Ken Falk, President of Fraser Valley Duck and Goose Ltd., lost 140,000 birds in the outbreak of a bird flu in Canada's western province of British Columbia in 2004. Now he is bracing for another possible hit to his family-owned business.
Falk's farm remains under quarantine a day after one of his 60,000 ducks tested positive for the H5 strain of bird flu.
Officials from the Canadian Food Inspection Agency (CFIA) are visiting farms in a five-km radius around the duck and goose farm in the town of Chilliwack in southern British Columbia. They are warning bird owners to practise strict biosecurity.
Swab samples from the infected ducks are on their way to a national health research center in Winnipeg, which houses one of the world's most secure labs for the testing of deadly diseases, for further testing. It will take two days of tests to determine if it is the same type that has infected humans in Asia.
On Saturday, local reports say the CFIA will order the cull of all birds on Falk's farm, meaning a precautionary killing of Falk's birds.
"We have to do something to ensure this H5 strain doesn't mutate and get into the environment," Cornelius Kiley with the CFIA told CTV.
"Obviously we're very sad about that.
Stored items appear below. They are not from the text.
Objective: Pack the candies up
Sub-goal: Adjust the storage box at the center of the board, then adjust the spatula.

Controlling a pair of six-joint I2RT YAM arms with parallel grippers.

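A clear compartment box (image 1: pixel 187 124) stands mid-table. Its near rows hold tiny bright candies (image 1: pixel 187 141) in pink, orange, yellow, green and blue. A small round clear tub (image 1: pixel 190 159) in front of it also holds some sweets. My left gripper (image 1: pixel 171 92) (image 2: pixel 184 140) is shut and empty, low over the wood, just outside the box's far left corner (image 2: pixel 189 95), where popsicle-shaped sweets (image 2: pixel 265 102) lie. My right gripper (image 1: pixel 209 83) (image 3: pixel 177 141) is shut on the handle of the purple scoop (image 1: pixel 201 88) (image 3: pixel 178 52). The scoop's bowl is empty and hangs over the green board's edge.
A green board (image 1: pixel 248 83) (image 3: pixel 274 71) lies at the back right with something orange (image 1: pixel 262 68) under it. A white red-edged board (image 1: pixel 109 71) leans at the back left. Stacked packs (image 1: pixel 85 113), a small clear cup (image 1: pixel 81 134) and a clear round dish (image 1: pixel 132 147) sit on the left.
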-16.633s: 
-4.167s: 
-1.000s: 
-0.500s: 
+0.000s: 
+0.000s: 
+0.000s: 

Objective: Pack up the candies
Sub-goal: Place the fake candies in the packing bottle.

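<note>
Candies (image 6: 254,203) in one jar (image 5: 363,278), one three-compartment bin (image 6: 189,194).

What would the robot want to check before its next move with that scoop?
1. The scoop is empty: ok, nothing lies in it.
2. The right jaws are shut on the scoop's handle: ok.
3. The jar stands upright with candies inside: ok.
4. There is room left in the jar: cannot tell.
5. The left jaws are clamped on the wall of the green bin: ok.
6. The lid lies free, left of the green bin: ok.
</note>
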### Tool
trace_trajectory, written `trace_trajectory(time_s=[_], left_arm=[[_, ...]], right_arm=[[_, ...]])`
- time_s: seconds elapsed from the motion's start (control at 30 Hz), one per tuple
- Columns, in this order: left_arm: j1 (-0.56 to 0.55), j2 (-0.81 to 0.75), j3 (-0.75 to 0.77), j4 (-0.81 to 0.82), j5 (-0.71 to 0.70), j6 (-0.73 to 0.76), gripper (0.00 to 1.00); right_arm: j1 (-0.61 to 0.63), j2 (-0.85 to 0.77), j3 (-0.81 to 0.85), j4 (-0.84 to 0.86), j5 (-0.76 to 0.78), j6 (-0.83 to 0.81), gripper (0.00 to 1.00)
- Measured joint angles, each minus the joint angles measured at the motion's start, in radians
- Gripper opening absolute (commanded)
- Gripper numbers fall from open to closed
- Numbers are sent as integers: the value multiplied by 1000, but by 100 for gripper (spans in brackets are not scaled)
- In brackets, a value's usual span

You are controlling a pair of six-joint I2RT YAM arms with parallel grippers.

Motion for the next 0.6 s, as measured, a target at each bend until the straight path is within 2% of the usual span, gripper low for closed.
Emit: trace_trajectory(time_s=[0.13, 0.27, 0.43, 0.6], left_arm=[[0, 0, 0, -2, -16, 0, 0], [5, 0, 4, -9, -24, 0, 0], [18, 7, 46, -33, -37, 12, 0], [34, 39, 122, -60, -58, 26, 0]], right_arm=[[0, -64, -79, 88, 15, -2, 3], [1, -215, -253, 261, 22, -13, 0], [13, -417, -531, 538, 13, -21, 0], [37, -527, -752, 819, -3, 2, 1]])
And it's going to be hard but as an industry, we've decided to be proactive," Falk said.
According to Saturday's Vancouver Sun, the virus showed up after Falk sent a sample of birds from his farm to a government lab to be tested for something unrelated to avian flu.
Since the 2004 outbreak, he said, poultry farmers in British Columbia have introduced increased bio-security measures to the industry to screen for the virus.
News that the virus has once again turned up, he said, was disappointing, but not altogether surprising.
"Waterfowl are known to harbor influenza viruses of various subtypes. This is not surprising that we find this in ducks. When you look for it, then you find it," said Falk, who has 55 employees on the farm.
The provincial officials said they were not sure which strain of the H5 avian bird flu is in the ducks this time, but were quick to stress there is no risk to human health.
In another development, wild birds in the central province of Manitoba have tested positive for a low-pathogenic subtype of the H5N1 avian flu virus. However, the strains were from the family of North American H5N1 viruses, not the forms circulating in Southeast Asia.
"I want to emphasize that the H5N1 subtype detected in Manitoba is completely distinct from the strain currently present in Asia," said Brian Evans, CFIA's Chief Veterinary Officer, on Saturday.
"From a genetic perspective, there are significant strain differences in their structure," he said.
Officials also confirmed that two birds in British Columbia carried H5N9 viruses and five carried H5N2. Two birds in Quebec carried H5N3 viruses. All were "low-path" viruses, meaning they aren't very dangerous to waterfowl and other birds.
The viruses were isolated as part of a cross-country surveillance program to find what avian flu viruses are being carried by wild ducks in Canada.
The results came more than two weeks after officials first announced that birds in British Columbia, Quebec, and Manitoba were found to be carrying avian flu strains.
"Finding only low pathogenic avian influenza means that these viruses would cause only mild disease, if any at all, if introduced into domestic birds," Evans said.
North American H5N1 viruses have so far proven to be much milder viruses than their distant Asian counterparts, avian influenza experts say.
"We've got 32 years of surveillance work that says these North American strains in wild birds in the past have never been a threat, " Dr. Richard Slemons, an avian influenza expert at Ohio State University, told The Canadian Press.
"Does that mean they won't be a threat in the future? No, it does not. But history says they aren't a risk."
There are many influenza subtypes, two of which include H5 and H7. To date, the H5N1 strain has proven the most deadly to humans, infecting 117 people, mainly in Asia, and killing about 50 percent of them.
In 2004, a highly pathogenic strain of H7 - H7N3 - was detected in chickens in the Fraser Valley and led to a mass culling of 17 million chickens, turkeys, geese and ducks on the CFIA's orders.
The H7N3 strain was fatal to birds but posed little or no risk to humans.